§ **WORK ORDER**
Quote exactly the lines spanning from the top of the data below to the line that contains "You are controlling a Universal", including both.

§ **SOURCE MATERIAL**
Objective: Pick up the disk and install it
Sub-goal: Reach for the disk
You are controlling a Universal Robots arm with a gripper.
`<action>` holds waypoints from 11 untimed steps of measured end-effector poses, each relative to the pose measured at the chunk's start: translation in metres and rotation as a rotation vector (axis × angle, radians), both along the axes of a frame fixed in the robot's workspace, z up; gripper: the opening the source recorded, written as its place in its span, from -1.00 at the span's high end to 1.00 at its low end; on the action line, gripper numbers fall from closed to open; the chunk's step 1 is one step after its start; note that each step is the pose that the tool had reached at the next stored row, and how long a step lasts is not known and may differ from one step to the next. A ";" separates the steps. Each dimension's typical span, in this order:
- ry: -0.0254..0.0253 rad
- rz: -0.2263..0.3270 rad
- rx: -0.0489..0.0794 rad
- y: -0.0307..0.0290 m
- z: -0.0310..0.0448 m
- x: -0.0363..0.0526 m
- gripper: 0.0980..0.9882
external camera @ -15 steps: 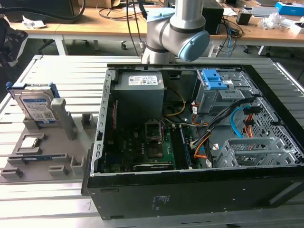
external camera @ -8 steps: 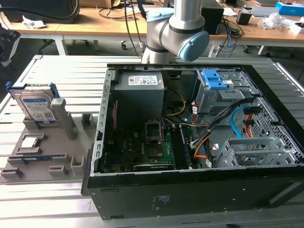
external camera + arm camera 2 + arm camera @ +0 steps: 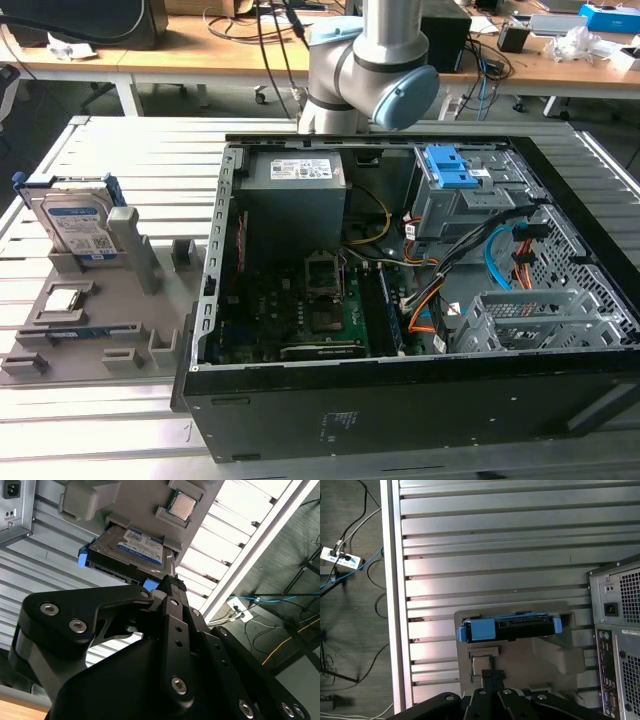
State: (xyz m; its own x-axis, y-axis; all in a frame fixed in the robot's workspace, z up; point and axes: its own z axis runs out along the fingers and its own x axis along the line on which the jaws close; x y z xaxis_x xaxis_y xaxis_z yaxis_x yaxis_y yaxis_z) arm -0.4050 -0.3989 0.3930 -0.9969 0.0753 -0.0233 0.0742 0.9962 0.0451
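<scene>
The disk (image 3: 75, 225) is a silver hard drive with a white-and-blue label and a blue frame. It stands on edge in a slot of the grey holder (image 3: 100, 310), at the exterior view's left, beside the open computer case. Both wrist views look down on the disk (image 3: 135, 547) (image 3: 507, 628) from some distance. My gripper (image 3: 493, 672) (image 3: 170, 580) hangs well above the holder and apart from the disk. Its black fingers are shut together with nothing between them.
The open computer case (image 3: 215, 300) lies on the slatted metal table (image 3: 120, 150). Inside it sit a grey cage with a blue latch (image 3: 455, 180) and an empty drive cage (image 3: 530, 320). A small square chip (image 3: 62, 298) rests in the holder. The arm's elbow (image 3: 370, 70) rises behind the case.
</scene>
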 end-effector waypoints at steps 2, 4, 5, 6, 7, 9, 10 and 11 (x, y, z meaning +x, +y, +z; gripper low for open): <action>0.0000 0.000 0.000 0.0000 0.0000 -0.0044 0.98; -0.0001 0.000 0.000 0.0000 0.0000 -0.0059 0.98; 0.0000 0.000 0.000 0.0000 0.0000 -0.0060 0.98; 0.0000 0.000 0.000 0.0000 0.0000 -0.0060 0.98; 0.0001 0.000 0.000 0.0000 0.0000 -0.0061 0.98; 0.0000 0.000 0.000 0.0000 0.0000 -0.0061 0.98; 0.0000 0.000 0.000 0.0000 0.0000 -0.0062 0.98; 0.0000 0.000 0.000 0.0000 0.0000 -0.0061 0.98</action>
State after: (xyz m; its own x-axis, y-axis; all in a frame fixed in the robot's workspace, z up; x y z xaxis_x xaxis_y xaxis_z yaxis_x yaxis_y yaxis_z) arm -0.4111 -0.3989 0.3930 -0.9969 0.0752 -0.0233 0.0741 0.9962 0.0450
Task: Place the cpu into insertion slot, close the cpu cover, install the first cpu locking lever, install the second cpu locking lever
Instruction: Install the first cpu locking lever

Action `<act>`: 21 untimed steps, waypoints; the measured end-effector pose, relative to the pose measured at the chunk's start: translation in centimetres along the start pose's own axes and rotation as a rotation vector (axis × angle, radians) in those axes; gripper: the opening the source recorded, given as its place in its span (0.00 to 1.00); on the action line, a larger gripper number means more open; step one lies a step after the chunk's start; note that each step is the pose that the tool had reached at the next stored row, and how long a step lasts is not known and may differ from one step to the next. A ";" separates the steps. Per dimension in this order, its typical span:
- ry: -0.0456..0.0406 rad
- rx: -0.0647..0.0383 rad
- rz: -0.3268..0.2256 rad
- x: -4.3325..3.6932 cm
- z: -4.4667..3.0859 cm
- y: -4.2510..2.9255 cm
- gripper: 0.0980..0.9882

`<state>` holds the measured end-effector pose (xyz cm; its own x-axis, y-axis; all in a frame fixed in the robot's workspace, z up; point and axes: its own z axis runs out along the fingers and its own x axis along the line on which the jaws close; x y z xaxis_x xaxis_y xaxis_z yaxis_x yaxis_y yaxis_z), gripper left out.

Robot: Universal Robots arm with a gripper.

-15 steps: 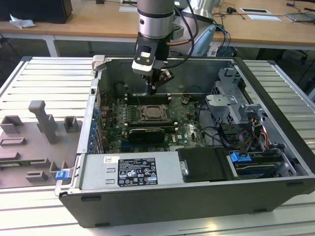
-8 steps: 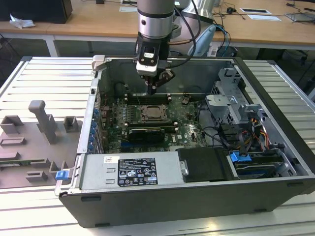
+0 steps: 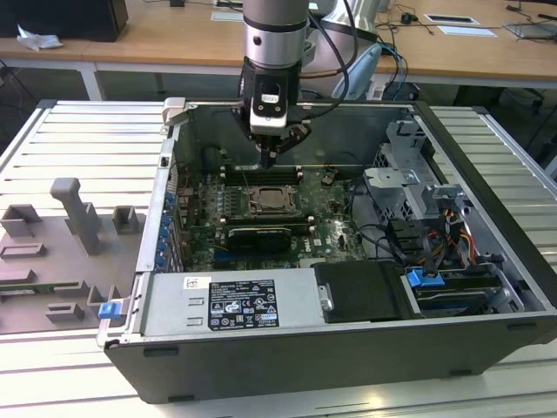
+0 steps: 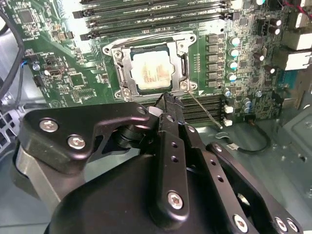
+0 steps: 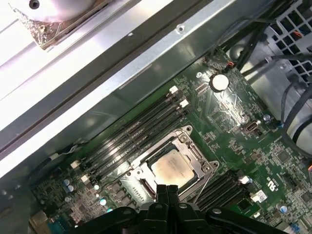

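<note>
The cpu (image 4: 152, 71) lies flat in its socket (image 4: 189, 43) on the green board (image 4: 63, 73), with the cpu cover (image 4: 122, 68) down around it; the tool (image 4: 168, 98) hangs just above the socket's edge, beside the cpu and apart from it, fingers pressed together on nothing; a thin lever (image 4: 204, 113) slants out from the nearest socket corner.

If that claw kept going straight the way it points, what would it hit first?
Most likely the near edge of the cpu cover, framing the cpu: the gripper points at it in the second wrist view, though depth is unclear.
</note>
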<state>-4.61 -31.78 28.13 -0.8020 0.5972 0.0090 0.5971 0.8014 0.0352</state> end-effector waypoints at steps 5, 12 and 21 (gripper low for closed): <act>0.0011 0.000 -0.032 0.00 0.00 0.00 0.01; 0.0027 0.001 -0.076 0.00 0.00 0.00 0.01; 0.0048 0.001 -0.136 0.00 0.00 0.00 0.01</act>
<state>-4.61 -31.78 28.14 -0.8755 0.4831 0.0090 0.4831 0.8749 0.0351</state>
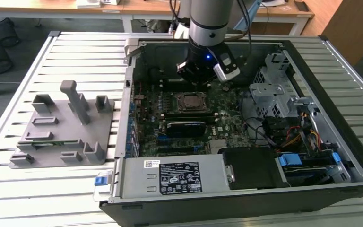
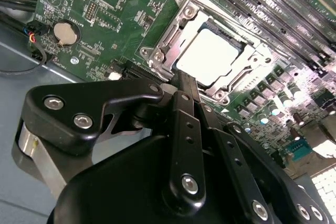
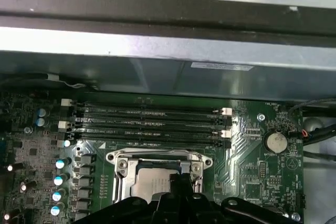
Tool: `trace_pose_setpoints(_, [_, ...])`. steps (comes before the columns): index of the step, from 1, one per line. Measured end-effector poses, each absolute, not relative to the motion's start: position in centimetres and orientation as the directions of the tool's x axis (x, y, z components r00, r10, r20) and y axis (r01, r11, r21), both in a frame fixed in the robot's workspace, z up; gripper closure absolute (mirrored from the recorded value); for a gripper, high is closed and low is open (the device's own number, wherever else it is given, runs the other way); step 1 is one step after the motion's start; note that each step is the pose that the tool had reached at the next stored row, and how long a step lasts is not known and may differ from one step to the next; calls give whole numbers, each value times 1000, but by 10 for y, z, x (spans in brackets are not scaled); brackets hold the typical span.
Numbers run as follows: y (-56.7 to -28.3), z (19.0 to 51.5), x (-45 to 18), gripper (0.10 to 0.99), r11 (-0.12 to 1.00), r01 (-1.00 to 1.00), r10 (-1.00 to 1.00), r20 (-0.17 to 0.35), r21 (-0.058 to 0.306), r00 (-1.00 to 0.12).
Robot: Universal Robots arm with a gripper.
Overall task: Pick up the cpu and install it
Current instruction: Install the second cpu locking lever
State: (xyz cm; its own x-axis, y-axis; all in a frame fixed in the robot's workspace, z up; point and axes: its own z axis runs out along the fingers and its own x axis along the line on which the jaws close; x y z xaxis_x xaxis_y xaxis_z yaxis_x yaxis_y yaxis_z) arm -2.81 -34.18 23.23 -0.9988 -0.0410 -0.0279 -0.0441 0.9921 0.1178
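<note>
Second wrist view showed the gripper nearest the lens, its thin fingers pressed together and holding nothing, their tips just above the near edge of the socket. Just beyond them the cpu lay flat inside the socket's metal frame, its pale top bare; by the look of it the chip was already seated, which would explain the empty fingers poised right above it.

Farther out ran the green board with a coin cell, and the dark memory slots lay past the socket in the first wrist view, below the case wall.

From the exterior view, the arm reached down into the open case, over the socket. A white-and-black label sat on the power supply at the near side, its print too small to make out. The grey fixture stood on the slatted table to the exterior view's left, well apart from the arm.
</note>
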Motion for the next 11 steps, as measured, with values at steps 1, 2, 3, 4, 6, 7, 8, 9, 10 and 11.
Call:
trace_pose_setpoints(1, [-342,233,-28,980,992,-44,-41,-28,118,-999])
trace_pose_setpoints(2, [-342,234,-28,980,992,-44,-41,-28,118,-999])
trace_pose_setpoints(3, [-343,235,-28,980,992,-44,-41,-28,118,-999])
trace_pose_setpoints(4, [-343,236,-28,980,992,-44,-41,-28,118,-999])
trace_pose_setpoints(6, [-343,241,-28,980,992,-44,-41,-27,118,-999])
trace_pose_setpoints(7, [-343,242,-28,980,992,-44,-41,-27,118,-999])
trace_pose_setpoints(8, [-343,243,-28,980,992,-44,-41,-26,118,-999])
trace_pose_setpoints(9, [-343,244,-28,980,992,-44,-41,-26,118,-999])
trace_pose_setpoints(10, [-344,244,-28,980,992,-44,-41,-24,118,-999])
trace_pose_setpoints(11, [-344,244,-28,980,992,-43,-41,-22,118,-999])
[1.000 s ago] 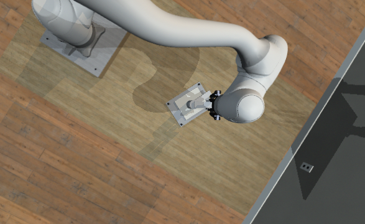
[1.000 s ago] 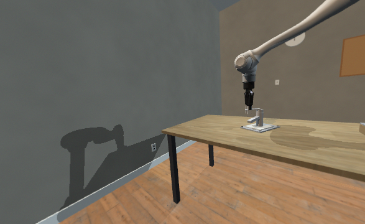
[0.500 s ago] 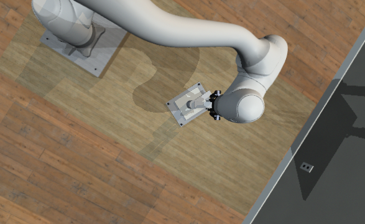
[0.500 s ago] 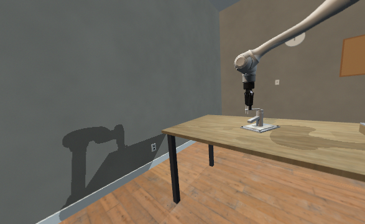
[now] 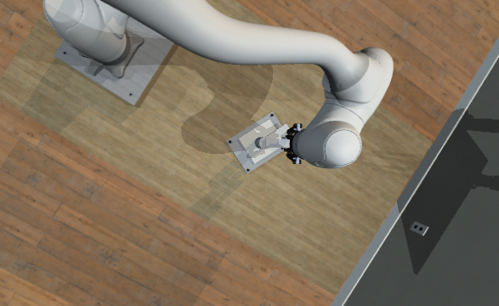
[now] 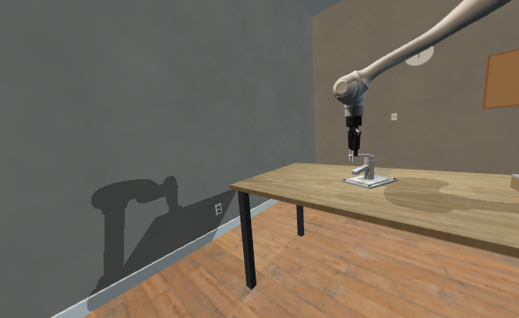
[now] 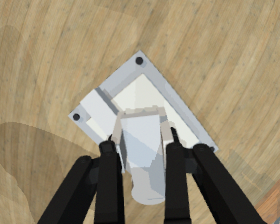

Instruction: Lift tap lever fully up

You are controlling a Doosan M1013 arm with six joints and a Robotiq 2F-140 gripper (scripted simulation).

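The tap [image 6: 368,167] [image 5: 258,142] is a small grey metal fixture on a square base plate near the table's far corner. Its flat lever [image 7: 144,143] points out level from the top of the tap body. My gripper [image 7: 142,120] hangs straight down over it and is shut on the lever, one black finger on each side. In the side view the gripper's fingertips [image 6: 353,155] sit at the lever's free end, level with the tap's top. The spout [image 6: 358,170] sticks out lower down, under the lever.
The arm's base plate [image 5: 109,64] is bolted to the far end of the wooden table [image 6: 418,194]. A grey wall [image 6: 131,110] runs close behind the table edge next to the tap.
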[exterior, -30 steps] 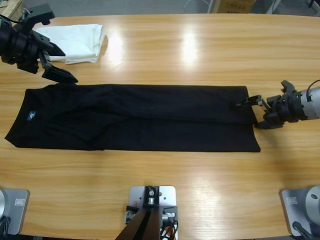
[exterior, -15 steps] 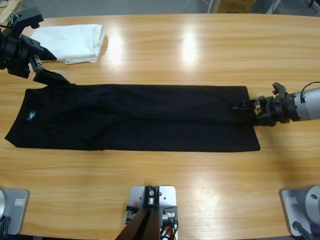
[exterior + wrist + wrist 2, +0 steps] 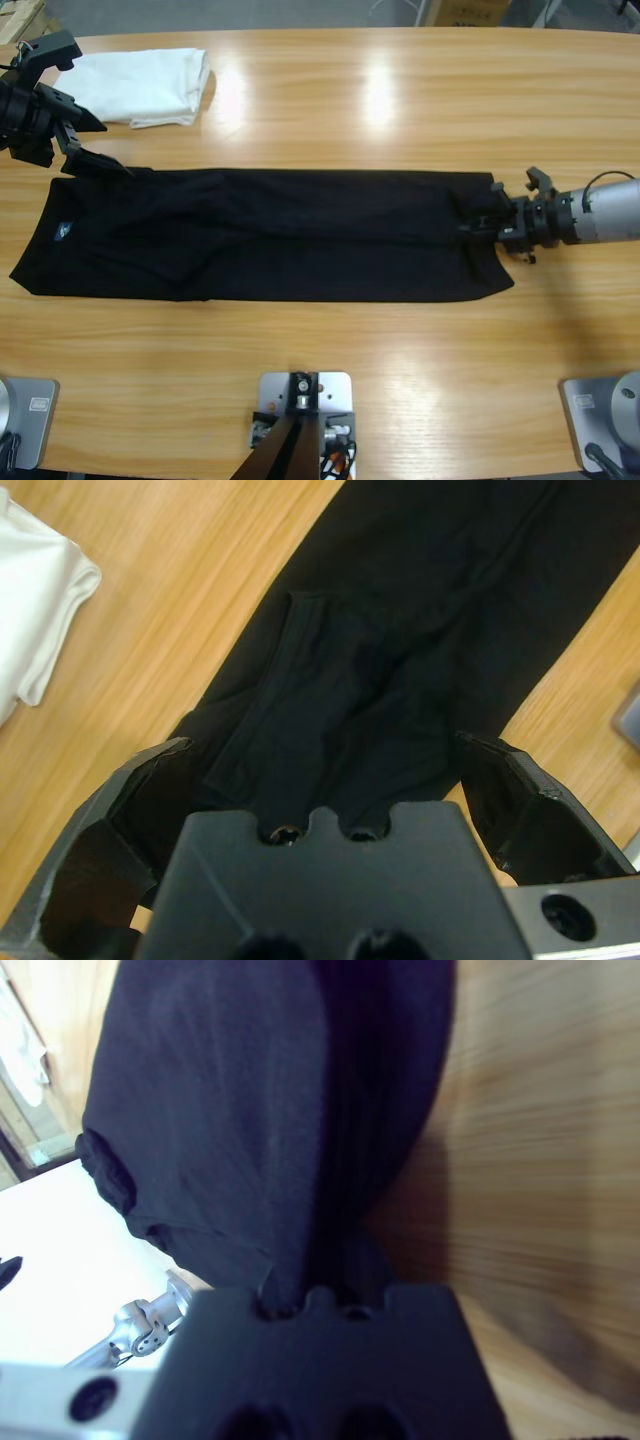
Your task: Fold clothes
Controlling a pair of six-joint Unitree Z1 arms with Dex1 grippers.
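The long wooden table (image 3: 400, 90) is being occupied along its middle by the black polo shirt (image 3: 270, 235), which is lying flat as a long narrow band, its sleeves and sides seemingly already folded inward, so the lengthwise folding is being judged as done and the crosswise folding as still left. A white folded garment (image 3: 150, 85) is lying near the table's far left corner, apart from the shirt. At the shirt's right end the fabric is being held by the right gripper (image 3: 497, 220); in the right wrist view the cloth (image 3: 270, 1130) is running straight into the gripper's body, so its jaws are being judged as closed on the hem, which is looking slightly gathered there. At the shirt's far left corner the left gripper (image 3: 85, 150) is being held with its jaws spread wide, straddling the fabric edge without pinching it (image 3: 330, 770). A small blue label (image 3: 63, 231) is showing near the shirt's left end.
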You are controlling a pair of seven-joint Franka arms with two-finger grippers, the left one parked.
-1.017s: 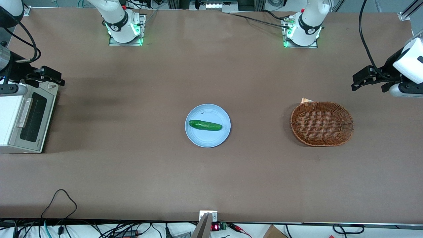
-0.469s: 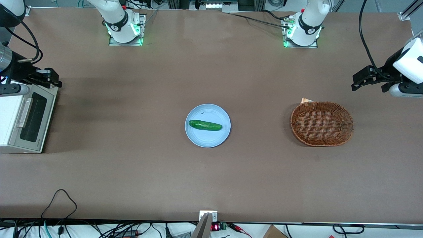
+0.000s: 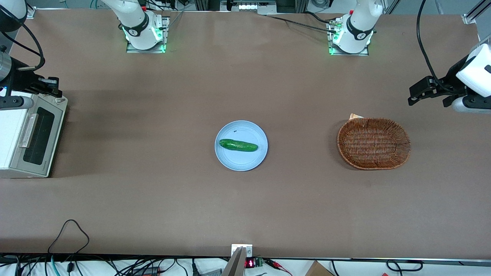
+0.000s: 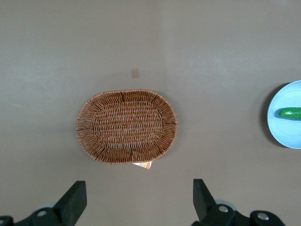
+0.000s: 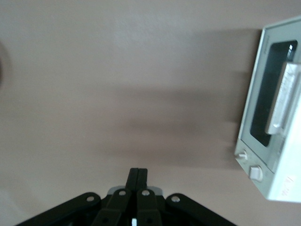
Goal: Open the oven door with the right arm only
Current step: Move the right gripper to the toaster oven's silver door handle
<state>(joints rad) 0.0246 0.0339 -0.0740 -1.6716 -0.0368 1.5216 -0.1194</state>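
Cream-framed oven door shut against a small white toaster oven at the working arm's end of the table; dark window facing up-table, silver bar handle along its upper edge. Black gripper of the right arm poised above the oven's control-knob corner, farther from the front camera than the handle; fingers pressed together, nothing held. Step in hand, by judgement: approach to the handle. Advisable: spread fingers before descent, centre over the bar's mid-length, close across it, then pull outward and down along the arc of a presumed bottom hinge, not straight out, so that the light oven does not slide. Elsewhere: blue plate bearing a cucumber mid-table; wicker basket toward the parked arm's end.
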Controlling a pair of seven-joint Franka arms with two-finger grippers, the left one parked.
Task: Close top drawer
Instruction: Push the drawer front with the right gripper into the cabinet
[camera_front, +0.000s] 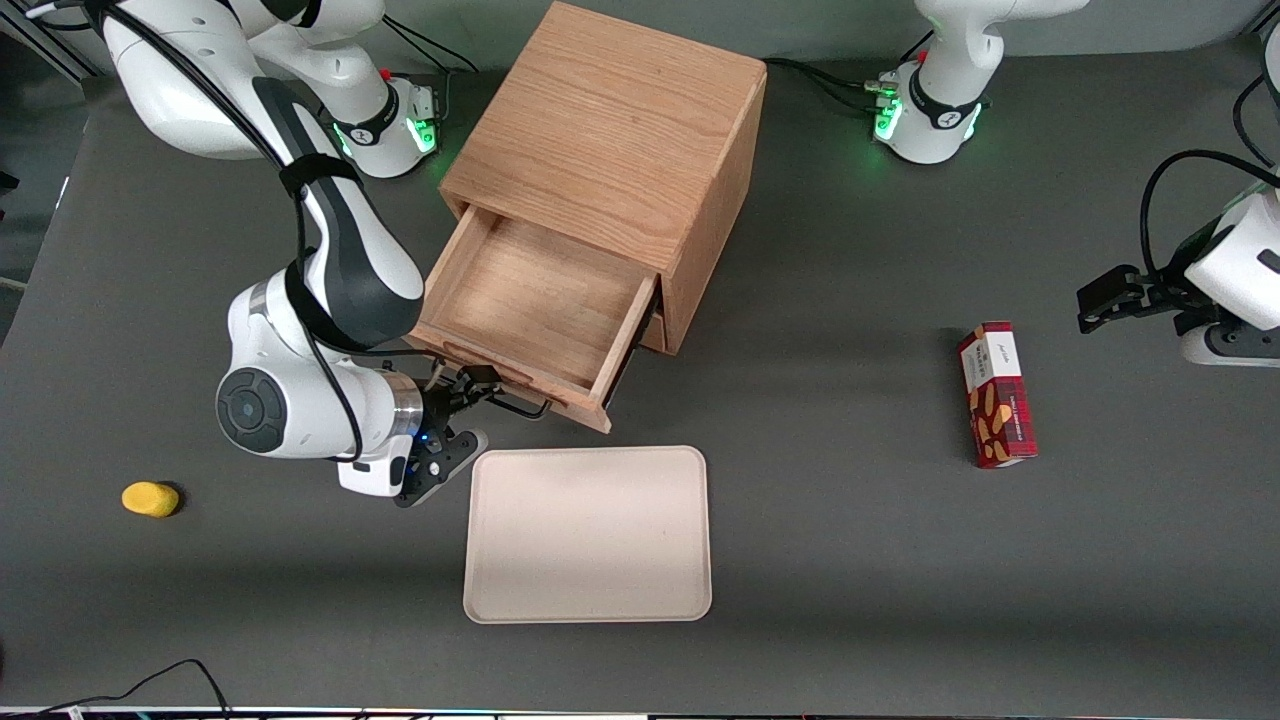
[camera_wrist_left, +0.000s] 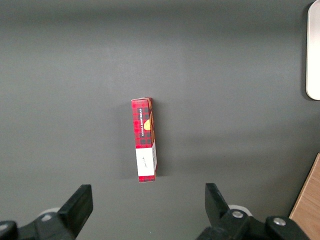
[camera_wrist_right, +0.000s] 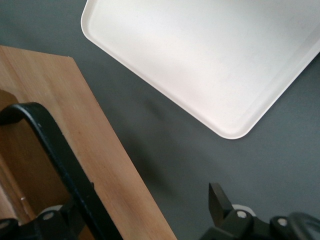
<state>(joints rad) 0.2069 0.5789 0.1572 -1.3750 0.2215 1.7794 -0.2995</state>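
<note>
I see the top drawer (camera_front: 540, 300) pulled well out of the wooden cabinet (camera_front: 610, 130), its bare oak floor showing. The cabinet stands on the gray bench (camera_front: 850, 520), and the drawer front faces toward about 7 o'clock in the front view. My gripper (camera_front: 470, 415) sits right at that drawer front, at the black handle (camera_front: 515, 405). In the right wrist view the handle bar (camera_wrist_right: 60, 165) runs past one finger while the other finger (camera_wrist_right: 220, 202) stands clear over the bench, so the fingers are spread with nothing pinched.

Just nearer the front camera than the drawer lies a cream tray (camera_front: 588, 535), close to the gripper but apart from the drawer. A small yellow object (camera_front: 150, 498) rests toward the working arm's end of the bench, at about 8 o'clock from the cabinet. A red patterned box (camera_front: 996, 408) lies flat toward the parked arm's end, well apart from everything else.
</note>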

§ **OUTPUT BELOW**
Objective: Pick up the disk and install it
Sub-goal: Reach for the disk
You are controlling a Universal Robots arm with a gripper.

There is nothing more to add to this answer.